Americans are Getting Wiser About Debt, Study Shows

Mike Randall
By: Mike Randall
Updated: January 24, 2020 publishes personal finance studies on the latest trends in the subprime marketplace. Our articles follow strict editorial guidelines.

It looks like the lessons learned from the financial crisis and ensuing economic downturn may have changed the way many Americans view debt and borrowing.

In the years leading up to the decline, American consumers borrowed steadily to finance their lifestyles. In 1999, total consumer borrowing was $4.6 trillion. By 2008, that level was up to $12.7 trillion – a whopping 176 percent increase.

However, with the contraction in our economy, consumers have been forced to moderate their spending and borrowing habits.

It seems banks have become more cautious about lending, and consumers have become more aware about the purchases they make on credit.

A study conducted by the Federal Reserve Bank of New York showed the money flow for American consumers switched from net borrowing to net repaying of debt between 2008 and 2010.

“The money flow for American consumers

switched from net borrowing to net repaying.”

In the five years measured since 2008, borrowing has dropped by $1.4 trillion, or 11 percent. This is the first protracted decline since the 1980s, when the interest rate for consumer credit was at its peak.

One of the biggest factors in the reduced level of borrowing is the decline in credit card usage among consumers.

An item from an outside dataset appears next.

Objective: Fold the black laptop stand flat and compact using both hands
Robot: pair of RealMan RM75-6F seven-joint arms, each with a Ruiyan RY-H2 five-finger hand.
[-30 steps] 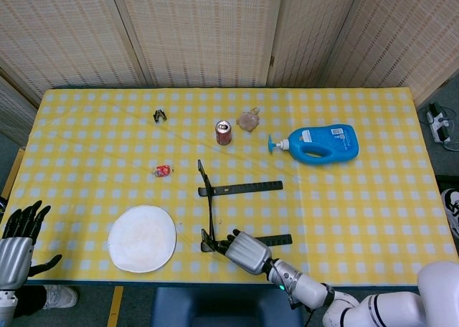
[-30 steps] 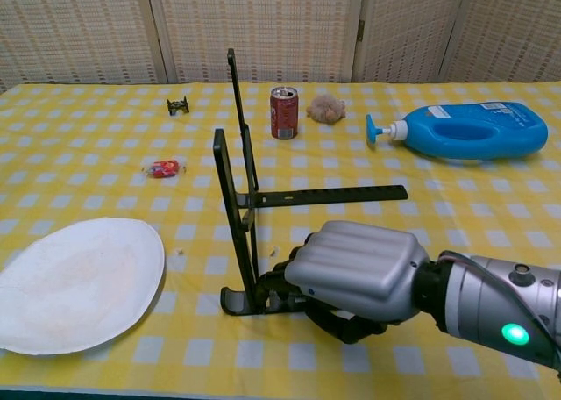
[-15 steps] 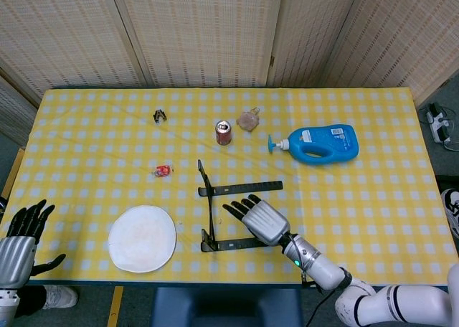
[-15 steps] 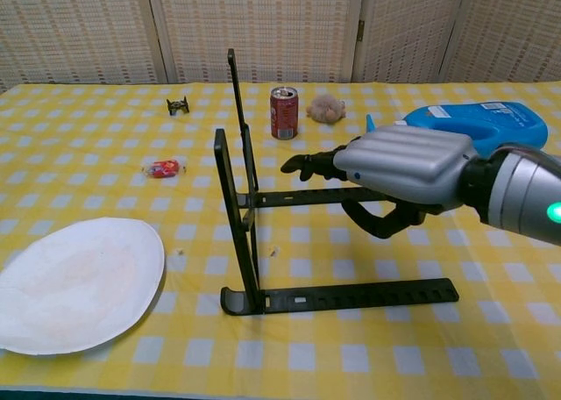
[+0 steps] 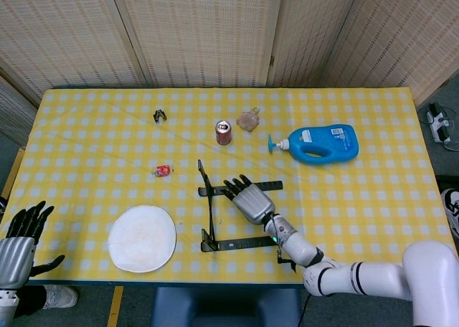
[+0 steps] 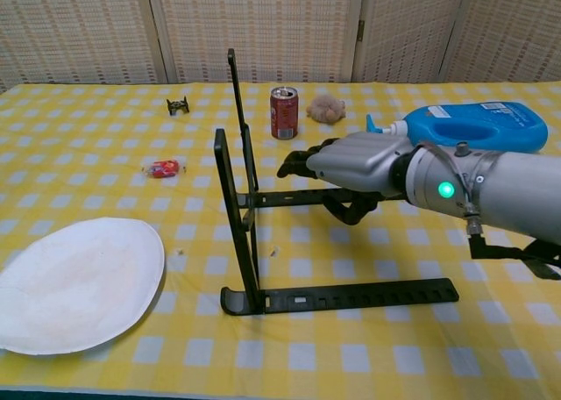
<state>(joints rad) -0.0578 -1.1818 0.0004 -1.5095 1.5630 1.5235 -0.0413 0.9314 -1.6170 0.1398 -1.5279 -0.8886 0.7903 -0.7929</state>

After 2008, there was both a decline in new credit card applications and an increase in card accounts being closed. This meant there was simply less credit available for consumers to use.

While it’s not time to celebrate a new era of austerity just yet, many economists predict a continuing caution among consumers – at least until economic growth picks up more steam.

We’ll see if the typical consumer remains frugal or if old habits return. In the meantime, let’s at least recognize that our change in borrowing behavior is a step in the right direction.